Il P. boisei Il a disparu il y a environ un million d’années parce qu’un changement climatique et paysager l’a laissé sans nourriture. Il érectus, Au lieu de cela, elle deviendrait l’espèce humaine qui a duré le plus longtemps sur cette planète : 1,5 million d’années. Les populations africaines de cette espèce étaient les ancêtres des premiers Un homme sageapparue sur ce continent il y a environ 200 000 ans. Ces sapiens Ils ont quitté l’Afrique, sont arrivés en Europe et y ont rencontré l’espèce humaine locale, les Néandertaliens, avec qui ils ont eu des relations sexuelles et des enfants. Jusqu’à présent, la théorie majoritaire affirmait que les Néandertaliens avaient disparu il y a environ 40 000 ans, mais une étude publiée cette année propose que nous les ayons absorbés, puisque tous les peuples extérieurs à l’Afrique portent en eux une pincée d’ADN néandertalien.
Des empreintes de pas kenyanes ont été retrouvées dans le bassin du lac Turkana, au nord du pays. L’équipe a examiné d’autres empreintes fossiles de cette même zone découvertes précédemment et a trouvé d’autres exemples de deux espèces passant très près l’une de l’autre. Les sédiments s’étendent sur 100 000 ans, une longue période de coexistence. « Il y a mille questions sur ce qui s’est passé, comment ils ont interagi et comment leur coexistence a pu influencer l’évolution humaine », ose-t-il. “L’une des plus grandes questions à résoudre est peut-être de savoir pourquoi les deux hominidés étaient attirés par les marges des lacs”, ajoute le chercheur. « Ils étaient dangereux et infestés d’hippopotames, de crocodiles et d’autres animaux menaçants.

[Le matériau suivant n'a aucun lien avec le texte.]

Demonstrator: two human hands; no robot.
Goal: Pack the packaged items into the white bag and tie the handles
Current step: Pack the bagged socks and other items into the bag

Ce qui les attirait vers ces régions devait en valoir la peine. “J’espère qu’en combinant les empreintes avec d’autres données paléontologiques et archéologiques, nous pourrons commencer à comprendre ce qu’ils faisaient exactement”, ajoute-t-il.
William Harcourt Smithpaléoanthropologue à l’Université de New York, estime que « cette découverte aide à comprendre l’histoire évolutive complexe de la bipédie ». Ces travaux ajoutent de nouvelles données à la connaissance d’une forme de locomotion « unique » et « hautement spécialisée » chez l’homme, « aussi complexe et intéressante que d’autres qui ont été plus étudiées, comme l’alimentation et le développement », ajoute-t-il dans un communiqué. note. article complémentaire à l’atelier.
Le biologiste et paléontologue Adrien Pabloschercheur au Centre National pour l’Évolution Humaine, estime que « la principale nouveauté de cette étude, outre le fait qu’il s’agit d’empreintes de pas jusqu’alors inconnues, est que parmi ces traces, on observe deux manières différentes de marcher. » « Tous deux sont bipèdes, avec le gros orteil enlevé [extendido] typique de la bipédie et différente de l’empreinte des chimpanzés », souligne-t-il.